Almost all of us will have some kind of money trouble in our lives: depleted savings, bad credit, or unexpected costs that derail our plans.
When these problems occur, the fastest, simplest, and most sensible option is always to borrow money from friends or family. But borrowing money is still a taboo topic, and our reluctance to talk about our own money troubles is having a dramatic impact on our relationships.
New research shows that borrowing money is still a tricky topic, with 62 per cent of us embarrassed to ask for money from friends and family, even when we really need it. Women are more likely to be embarrassed than men, with 70 per cent of women saying they would be too embarrassed to ask for money compared to 54 per cent of men. Both men and women are exactly as likely to feel they can’t be seen enjoying themselves by the lender until they’ve paid the money back.

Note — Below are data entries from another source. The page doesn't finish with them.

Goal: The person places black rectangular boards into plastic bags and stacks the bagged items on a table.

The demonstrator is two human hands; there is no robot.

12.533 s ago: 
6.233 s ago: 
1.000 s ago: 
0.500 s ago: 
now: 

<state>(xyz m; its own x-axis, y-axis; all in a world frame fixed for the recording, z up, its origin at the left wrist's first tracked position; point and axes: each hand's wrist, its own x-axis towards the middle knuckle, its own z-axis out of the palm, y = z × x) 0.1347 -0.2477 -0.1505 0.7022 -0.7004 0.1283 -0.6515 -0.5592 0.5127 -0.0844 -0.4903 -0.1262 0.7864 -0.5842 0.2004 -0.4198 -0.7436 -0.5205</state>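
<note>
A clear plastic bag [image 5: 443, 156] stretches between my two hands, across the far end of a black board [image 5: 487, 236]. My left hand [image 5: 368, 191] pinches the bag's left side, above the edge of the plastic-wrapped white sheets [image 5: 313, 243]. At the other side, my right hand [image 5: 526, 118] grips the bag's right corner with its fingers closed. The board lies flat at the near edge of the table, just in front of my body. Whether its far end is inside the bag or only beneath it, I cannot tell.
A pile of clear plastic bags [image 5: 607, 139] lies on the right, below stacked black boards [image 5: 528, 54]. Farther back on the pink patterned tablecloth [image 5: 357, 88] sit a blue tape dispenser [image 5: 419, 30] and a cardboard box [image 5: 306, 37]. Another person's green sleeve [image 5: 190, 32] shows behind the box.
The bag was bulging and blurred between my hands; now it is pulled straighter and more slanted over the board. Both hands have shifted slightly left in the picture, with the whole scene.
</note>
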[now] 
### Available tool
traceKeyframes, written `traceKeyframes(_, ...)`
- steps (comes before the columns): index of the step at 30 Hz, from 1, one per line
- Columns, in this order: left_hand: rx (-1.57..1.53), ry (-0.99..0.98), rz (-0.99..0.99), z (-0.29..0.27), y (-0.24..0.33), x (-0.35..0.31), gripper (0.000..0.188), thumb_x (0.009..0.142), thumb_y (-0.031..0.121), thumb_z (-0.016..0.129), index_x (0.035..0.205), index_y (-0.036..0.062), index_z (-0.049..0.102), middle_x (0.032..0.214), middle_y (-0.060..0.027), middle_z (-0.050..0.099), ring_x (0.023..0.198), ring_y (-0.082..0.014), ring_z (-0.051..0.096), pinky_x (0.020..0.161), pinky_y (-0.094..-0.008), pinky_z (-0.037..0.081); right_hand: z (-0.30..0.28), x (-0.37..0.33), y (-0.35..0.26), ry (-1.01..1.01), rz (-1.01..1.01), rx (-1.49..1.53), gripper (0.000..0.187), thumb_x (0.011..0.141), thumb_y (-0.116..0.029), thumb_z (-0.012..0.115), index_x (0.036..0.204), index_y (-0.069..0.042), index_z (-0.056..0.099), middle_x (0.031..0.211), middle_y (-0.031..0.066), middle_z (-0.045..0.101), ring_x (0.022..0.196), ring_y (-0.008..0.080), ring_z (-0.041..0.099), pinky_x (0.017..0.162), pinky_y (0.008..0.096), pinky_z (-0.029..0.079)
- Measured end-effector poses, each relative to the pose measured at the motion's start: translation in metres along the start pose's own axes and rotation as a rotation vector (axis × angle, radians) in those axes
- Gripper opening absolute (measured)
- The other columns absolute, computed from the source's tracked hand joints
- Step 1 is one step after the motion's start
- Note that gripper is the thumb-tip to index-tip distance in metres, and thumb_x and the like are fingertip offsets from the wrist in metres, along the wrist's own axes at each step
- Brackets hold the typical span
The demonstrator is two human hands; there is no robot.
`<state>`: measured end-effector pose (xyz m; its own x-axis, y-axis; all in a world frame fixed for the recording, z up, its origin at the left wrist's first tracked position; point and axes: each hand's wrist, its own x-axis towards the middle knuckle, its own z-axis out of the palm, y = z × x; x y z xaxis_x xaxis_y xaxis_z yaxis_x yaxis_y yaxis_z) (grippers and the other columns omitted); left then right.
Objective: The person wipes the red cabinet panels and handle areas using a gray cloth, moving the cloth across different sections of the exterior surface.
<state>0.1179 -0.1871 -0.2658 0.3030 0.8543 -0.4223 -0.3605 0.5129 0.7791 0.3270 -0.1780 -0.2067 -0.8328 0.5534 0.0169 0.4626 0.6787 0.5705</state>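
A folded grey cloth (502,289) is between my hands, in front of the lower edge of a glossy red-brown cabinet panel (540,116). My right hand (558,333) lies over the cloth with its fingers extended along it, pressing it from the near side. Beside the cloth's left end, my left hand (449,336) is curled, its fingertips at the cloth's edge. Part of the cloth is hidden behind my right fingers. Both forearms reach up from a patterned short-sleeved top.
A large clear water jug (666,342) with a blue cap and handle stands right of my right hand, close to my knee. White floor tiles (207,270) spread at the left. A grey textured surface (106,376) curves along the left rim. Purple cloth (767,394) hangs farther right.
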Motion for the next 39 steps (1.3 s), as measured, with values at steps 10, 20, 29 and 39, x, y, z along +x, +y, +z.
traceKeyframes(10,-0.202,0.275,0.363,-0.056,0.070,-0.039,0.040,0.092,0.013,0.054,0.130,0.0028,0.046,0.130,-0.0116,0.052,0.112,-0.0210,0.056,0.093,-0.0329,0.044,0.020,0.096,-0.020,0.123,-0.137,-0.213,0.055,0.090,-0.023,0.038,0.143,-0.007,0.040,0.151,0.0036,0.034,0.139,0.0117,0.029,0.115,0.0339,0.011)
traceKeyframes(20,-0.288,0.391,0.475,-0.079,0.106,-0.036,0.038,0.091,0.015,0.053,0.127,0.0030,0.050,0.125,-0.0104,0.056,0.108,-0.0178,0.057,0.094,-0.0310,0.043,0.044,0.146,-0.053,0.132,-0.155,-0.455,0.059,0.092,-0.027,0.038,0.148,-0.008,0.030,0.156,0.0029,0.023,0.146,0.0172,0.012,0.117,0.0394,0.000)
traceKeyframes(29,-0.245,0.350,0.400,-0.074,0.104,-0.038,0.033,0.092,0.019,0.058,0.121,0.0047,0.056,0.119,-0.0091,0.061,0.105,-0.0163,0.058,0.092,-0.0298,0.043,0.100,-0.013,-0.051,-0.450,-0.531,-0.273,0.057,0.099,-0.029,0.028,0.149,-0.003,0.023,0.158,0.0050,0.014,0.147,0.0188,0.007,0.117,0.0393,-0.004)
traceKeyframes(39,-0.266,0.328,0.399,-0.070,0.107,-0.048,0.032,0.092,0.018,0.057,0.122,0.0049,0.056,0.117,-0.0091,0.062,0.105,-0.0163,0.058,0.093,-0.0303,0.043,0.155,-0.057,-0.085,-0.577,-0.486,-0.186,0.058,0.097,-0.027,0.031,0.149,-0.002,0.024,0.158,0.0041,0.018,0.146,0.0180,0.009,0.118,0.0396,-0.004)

While the reasons for this can come from a good place, with over a fifth of us not wanting to break our family or friends’ trust, this can end up doing more harm than good as those money troubles spiral out of control. Almost a third of us keep credit debt a secret from their partners, which undermines trust and can lead to relationship breakdown.
Credit expert Katre Kaarenperk-Vanatoa offers this advice: ‘It’s hard to talk about money troubles, especially if you’re in a relationship. But keeping secrets can cause lasting harm to a relationship, not to mention your credit rating. Facing the problem, talking about it, and working on a solution is the best way forward, and a loan can be a reasonable place to start taking back control.’
Money trouble is the number one cause of divorce in early marriage , and while 40% of us are worried about awkward conversations about money, it can often be the start of a solution. The best way to deal with money trouble is to talk about it, get advice, and deal with the problem head-on.